TO DO »
Scan the listing for the word "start" and report every line that contains it.

=====

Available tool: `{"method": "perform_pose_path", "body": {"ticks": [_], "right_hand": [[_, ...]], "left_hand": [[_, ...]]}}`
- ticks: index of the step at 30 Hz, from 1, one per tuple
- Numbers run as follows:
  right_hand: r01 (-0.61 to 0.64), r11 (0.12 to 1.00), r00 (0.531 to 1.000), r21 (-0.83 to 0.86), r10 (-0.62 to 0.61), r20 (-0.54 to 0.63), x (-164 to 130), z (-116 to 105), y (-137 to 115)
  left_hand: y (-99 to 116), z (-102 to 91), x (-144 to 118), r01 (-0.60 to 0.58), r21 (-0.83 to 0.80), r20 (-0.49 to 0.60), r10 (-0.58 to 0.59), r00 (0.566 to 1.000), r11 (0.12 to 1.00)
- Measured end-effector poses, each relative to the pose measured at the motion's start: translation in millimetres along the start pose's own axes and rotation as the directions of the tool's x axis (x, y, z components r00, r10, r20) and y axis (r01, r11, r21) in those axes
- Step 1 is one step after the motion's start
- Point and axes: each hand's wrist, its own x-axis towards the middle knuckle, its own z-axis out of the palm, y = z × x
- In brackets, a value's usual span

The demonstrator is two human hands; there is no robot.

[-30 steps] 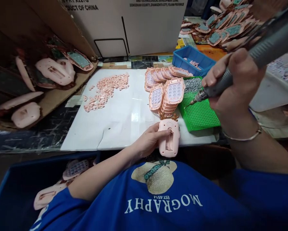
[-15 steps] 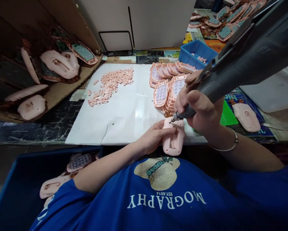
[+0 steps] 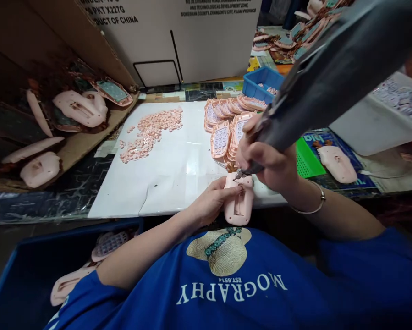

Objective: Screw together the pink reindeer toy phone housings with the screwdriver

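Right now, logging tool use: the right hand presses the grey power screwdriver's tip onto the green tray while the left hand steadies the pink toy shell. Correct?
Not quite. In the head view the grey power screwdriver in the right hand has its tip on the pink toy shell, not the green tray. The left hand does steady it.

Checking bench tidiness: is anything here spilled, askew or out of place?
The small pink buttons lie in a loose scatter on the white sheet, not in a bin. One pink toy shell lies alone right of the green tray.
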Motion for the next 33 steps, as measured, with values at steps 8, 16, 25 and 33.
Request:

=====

WRITTEN SOLUTION »
- Measured end-effector poses, each relative to the pose measured at the motion's start: translation in millimetres along the start pose's own axes and rotation as the directions of the tool's x axis (x, y, z components r00, r10, r20) and y axis (r01, r11, r21) in those axes
- Step 1 is one step after the motion's start

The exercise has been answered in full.